◆ ACTIVITY:
From the data that follows, print exactly the lines starting at the one containing "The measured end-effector" and ending at the one containing "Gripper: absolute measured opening"; include both of them and nothing more.

◆ SOURCE DATA:
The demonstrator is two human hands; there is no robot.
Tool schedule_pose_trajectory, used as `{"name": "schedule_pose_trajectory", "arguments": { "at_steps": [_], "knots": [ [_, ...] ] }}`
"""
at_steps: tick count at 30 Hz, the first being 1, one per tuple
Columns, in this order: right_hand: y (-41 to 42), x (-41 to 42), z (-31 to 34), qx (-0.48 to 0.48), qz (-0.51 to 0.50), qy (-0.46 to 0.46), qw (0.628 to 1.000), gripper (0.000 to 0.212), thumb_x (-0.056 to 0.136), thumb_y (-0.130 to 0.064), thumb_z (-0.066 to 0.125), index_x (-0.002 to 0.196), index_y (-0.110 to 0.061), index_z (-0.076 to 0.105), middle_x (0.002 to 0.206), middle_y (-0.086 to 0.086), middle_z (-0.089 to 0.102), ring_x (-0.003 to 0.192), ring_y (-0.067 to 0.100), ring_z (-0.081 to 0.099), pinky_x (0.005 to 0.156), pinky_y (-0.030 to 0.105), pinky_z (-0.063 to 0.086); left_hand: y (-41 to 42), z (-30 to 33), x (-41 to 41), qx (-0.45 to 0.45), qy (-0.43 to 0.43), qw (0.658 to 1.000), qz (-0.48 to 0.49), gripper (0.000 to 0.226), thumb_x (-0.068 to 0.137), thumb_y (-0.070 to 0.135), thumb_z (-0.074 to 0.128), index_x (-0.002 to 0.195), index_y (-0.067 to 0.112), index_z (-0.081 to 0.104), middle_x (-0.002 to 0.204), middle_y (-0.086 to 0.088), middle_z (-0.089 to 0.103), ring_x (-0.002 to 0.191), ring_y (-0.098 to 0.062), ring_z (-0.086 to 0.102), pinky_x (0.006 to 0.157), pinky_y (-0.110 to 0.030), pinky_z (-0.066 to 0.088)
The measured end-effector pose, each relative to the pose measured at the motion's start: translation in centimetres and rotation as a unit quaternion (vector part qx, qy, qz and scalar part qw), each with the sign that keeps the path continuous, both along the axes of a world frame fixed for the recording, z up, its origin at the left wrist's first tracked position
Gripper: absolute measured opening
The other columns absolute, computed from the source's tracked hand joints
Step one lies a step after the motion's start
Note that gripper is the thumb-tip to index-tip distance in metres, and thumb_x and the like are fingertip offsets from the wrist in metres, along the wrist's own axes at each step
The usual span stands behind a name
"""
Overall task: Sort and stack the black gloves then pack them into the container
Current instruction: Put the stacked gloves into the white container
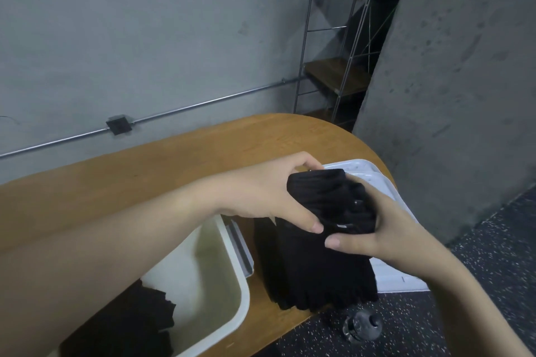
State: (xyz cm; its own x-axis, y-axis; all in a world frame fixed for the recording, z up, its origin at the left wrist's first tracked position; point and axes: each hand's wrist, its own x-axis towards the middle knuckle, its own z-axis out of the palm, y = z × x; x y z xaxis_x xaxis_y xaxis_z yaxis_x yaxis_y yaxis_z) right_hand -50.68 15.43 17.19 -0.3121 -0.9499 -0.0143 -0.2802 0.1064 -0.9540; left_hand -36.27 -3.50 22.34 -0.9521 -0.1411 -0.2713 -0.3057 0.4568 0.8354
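both hands [269, 197] grip glove stack [319, 255]; container [229, 295] holds black gloves [136, 324].

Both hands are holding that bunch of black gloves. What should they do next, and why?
Probably swing the stack of gloves left and lower it into the white container. The left hand and right hand both grip its cuff end above the wooden table, the container is open with room beside the gloves already inside, and the white lid is off.
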Motion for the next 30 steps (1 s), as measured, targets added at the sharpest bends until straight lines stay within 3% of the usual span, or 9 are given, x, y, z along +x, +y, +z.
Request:
{"name": "schedule_pose_trajectory", "arguments": {
  "at_steps": [3, 6, 10, 12, 15, 19, 23, 26, 30],
  "knots": [
    [-0.2, 0.9, 2.5, -0.014, -0.010, -0.009, 1.000, 0.059, 0.062, -0.019, 0.091, 0.117, -0.025, 0.069, 0.110, -0.008, 0.076, 0.105, 0.012, 0.073, 0.082, 0.017, 0.055, 0.3, 2.0, 1.5, 0.004, 0.022, 1.000, 0.002, 0.066, 0.076, 0.022, 0.091, 0.130, 0.032, 0.054, 0.117, 0.002, 0.073, 0.109, -0.019, 0.071, 0.098, -0.053, 0.056],
    [-0.8, 2.5, 4.2, -0.034, -0.014, 0.027, 0.999, 0.053, 0.057, -0.040, 0.098, 0.103, -0.030, 0.074, 0.102, 0.002, 0.076, 0.098, 0.020, 0.074, 0.083, 0.033, 0.061, 0.2, 3.7, 3.7, 0.004, 0.041, 0.999, 0.025, 0.067, 0.073, 0.021, 0.092, 0.129, 0.031, 0.057, 0.118, 0.002, 0.073, 0.111, -0.017, 0.070, 0.100, -0.050, 0.056],
    [-2.6, 5.7, 5.8, -0.100, -0.027, -0.009, 0.995, 0.046, 0.065, -0.011, 0.095, 0.105, -0.019, 0.074, 0.100, 0.004, 0.078, 0.096, 0.019, 0.076, 0.081, 0.026, 0.059, -0.1, 5.2, 8.0, 0.043, 0.100, 0.988, 0.106, 0.079, 0.072, 0.007, 0.091, 0.136, 0.030, 0.052, 0.114, 0.001, 0.075, 0.104, -0.014, 0.073, 0.089, -0.030, 0.059],
    [-4.0, 7.6, 6.5, -0.147, -0.040, -0.032, 0.988, 0.046, 0.067, -0.007, 0.095, 0.107, -0.016, 0.073, 0.103, 0.003, 0.079, 0.098, 0.018, 0.076, 0.080, 0.023, 0.058, 0.0, 4.9, 10.1, 0.081, 0.166, 0.964, 0.190, 0.085, 0.065, 0.005, 0.094, 0.136, 0.027, 0.054, 0.109, 0.003, 0.076, 0.101, -0.013, 0.074, 0.087, -0.024, 0.057],
    [-6.3, 10.6, 6.7, -0.184, -0.035, -0.082, 0.979, 0.037, 0.068, -0.011, 0.086, 0.101, -0.024, 0.076, 0.105, 0.003, 0.078, 0.100, 0.019, 0.076, 0.082, 0.026, 0.059, -0.2, 4.1, 13.1, 0.149, 0.234, 0.927, 0.253, 0.058, 0.070, 0.008, 0.084, 0.125, 0.012, 0.067, 0.113, -0.006, 0.077, 0.109, -0.022, 0.073, 0.092, -0.027, 0.056],
    [-9.0, 14.4, 6.2, -0.159, 0.002, -0.103, 0.982, 0.038, 0.071, -0.013, 0.092, 0.103, -0.025, 0.075, 0.107, 0.004, 0.078, 0.102, 0.021, 0.075, 0.084, 0.029, 0.059, -1.7, 3.7, 17.5, 0.174, 0.231, 0.923, 0.254, 0.036, 0.078, 0.011, 0.077, 0.114, 0.008, 0.075, 0.117, -0.011, 0.076, 0.111, -0.025, 0.072, 0.086, -0.023, 0.056],
    [-10.9, 17.1, 5.6, -0.108, 0.042, -0.110, 0.987, 0.046, 0.068, -0.020, 0.083, 0.112, -0.021, 0.070, 0.108, -0.006, 0.078, 0.101, 0.013, 0.075, 0.081, 0.020, 0.057, -2.9, 2.5, 21.0, 0.200, 0.210, 0.911, 0.295, 0.045, 0.079, 0.012, 0.078, 0.123, 0.005, 0.070, 0.123, -0.015, 0.073, 0.115, -0.030, 0.070, 0.089, -0.029, 0.056],
    [-12.0, 18.7, 5.3, -0.078, 0.072, -0.089, 0.990, 0.044, 0.075, -0.015, 0.081, 0.116, -0.023, 0.068, 0.106, -0.013, 0.077, 0.099, 0.006, 0.074, 0.078, 0.015, 0.055, -3.1, 1.0, 22.6, 0.248, 0.193, 0.886, 0.341, 0.061, 0.076, 0.014, 0.082, 0.133, 0.005, 0.061, 0.128, -0.017, 0.070, 0.118, -0.035, 0.068, 0.102, -0.047, 0.054],
    [-12.9, 19.5, 4.4, -0.025, 0.104, -0.066, 0.992, 0.044, 0.084, -0.010, 0.081, 0.123, -0.024, 0.066, 0.113, -0.008, 0.076, 0.106, 0.010, 0.073, 0.084, 0.021, 0.057, -2.9, -0.6, 24.0, 0.296, 0.181, 0.851, 0.394, 0.066, 0.076, 0.018, 0.081, 0.135, 0.005, 0.057, 0.127, -0.019, 0.070, 0.118, -0.038, 0.068, 0.110, -0.058, 0.047]
  ]
}}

◆ WRITTEN ANSWER:
The measured end-effector pose, each relative to the pose measured at the motion's start: translation in centimetres and rotation as a unit quaternion (vector part qx, qy, qz and scalar part qw), each with the sign that keeps the path continuous, both along the axes of a world frame fixed for the recording, z up, its origin at the left wrist's first tracked position
Gripper: absolute measured opening

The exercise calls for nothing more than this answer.